▶ **Input data**:
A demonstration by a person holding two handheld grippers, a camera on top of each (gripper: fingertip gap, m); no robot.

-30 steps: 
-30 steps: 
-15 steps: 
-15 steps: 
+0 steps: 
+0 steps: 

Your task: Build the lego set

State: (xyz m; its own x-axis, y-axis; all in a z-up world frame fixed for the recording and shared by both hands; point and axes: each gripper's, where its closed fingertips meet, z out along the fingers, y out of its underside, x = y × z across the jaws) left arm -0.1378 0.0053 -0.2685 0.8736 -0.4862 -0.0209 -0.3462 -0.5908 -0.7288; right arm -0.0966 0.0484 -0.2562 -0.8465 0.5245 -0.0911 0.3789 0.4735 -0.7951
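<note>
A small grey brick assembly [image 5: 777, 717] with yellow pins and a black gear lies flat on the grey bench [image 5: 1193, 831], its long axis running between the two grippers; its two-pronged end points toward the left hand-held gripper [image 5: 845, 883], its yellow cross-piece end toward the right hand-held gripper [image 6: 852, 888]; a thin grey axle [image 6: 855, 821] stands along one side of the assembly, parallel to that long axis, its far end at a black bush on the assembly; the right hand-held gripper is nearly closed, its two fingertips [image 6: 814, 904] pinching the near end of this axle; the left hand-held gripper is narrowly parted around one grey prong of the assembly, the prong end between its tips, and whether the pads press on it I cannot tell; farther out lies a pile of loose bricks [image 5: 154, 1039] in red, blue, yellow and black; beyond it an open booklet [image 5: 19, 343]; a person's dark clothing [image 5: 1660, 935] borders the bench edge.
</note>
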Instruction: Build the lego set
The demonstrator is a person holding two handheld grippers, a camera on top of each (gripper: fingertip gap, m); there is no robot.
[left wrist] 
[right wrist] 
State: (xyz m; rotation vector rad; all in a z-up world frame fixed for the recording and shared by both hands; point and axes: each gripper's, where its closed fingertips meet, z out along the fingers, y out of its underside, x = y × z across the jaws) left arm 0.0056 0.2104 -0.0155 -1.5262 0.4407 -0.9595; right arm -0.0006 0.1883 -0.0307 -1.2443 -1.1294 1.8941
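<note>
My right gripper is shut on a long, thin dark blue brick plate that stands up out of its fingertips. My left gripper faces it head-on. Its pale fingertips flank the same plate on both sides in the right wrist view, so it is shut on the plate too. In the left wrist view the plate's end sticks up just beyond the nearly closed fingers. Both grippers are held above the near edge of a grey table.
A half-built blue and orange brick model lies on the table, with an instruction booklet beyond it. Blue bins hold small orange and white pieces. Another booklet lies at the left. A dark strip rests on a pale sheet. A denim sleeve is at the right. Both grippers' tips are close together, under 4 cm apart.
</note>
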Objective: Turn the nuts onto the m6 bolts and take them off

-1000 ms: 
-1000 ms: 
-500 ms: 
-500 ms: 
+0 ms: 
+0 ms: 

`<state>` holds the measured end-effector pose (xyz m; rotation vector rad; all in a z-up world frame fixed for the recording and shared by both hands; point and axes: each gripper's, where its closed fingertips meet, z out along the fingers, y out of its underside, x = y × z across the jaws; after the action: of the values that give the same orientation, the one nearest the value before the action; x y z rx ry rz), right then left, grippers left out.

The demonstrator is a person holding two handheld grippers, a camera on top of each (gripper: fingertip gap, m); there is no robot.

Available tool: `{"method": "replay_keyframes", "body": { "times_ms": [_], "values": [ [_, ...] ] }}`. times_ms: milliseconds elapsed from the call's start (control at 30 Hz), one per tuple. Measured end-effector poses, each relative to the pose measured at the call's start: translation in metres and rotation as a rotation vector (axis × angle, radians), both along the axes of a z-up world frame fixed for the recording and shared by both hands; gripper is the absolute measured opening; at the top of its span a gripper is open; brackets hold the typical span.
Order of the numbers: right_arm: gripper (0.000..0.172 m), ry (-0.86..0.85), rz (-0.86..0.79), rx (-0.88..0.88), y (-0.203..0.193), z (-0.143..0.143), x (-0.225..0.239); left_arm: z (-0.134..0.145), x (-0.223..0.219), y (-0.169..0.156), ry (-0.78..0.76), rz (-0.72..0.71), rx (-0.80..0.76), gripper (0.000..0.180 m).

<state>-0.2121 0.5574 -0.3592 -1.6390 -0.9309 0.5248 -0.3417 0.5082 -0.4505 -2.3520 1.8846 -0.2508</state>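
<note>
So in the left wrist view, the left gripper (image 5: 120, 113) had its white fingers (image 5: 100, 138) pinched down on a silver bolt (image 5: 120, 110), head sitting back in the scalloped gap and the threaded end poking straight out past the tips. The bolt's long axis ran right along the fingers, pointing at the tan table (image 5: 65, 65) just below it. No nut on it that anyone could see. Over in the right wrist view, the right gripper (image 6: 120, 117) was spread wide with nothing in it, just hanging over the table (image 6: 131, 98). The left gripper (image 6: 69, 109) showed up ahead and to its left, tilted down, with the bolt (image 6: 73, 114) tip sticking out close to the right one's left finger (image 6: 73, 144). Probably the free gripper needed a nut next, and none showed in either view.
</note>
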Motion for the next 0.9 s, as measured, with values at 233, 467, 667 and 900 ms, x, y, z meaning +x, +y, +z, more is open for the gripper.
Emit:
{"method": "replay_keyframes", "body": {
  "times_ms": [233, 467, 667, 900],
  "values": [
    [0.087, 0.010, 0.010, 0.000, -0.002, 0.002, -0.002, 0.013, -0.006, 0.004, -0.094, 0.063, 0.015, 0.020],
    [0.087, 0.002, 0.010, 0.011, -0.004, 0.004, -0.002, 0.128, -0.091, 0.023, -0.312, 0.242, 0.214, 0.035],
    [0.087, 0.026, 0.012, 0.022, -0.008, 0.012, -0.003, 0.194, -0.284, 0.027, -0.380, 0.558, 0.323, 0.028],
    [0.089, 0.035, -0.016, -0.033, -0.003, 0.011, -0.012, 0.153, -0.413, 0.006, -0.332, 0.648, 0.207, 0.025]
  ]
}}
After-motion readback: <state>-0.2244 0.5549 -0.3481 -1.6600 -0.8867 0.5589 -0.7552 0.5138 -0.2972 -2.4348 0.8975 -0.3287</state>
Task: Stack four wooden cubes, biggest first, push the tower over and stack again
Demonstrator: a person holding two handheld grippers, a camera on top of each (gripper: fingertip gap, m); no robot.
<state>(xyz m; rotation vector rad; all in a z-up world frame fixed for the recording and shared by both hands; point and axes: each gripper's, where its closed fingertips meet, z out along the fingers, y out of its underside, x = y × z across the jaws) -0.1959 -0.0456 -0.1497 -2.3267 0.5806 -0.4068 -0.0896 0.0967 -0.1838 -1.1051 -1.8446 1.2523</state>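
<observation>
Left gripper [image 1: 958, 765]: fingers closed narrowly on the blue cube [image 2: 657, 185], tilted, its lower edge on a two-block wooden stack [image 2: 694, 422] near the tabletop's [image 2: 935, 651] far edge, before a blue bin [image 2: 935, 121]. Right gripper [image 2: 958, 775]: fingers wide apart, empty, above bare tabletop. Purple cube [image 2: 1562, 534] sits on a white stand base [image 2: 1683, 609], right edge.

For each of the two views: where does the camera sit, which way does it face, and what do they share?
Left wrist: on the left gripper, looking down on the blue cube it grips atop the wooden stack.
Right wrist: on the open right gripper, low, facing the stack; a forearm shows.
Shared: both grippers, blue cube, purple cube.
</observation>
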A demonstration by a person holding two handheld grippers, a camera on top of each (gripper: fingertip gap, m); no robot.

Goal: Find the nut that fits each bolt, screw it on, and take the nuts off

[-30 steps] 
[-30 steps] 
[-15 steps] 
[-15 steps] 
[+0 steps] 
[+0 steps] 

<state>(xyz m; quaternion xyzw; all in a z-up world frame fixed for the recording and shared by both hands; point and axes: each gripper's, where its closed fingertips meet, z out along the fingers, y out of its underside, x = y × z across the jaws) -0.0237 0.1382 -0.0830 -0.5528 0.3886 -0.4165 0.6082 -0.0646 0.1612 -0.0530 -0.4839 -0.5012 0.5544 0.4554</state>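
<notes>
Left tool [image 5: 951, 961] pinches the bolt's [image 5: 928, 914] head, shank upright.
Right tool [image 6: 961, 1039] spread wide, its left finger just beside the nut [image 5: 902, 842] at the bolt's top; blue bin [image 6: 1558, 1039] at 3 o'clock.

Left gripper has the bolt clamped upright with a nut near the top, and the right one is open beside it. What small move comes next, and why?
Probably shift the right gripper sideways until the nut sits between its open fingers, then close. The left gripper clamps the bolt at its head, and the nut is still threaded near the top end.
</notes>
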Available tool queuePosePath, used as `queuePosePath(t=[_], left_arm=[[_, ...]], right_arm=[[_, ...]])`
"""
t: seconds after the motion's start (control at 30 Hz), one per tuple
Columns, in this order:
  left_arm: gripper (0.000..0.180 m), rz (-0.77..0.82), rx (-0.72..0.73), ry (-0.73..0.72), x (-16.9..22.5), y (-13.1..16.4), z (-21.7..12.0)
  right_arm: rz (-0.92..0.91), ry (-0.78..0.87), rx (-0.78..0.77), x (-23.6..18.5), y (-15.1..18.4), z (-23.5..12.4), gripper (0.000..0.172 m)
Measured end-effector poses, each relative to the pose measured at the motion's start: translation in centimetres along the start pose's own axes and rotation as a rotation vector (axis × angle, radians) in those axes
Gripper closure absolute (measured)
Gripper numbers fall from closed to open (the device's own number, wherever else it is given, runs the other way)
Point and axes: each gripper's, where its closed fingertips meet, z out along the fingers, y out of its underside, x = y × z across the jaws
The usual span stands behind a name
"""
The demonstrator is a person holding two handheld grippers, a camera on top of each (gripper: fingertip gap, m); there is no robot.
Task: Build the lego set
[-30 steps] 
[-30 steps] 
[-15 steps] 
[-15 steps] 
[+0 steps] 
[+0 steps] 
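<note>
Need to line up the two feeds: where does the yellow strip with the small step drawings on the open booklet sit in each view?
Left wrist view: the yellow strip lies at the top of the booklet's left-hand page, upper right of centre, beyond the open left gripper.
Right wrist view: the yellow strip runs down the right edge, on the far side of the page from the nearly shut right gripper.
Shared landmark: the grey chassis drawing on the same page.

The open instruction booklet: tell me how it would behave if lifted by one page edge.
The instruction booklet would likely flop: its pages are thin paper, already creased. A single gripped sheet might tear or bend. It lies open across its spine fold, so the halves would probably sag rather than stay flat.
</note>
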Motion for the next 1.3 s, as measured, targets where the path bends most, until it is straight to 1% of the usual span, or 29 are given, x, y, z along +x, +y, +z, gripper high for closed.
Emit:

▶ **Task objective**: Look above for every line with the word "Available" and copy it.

▶ **Expected answer**:
Available tool: `{"method": "replay_keyframes", "body": { "times_ms": [_], "values": [ [_, ...] ] }}`. times_ms: milliseconds elapsed from the call's start (control at 30 Hz), one per tuple. Measured end-effector poses, each relative to the pose measured at the call's start: translation in metres and rotation as a rotation vector (axis × angle, radians), both along the axes of a z-up world frame fixed for the recording and shared by both hands; gripper is the absolute measured opening; at the top of its span a gripper is open; brackets hold the typical span.
Available tool queuePosePath, used as `queuePosePath(t=[_], left_arm=[[_, ...]], right_arm=[[_, ...]])`

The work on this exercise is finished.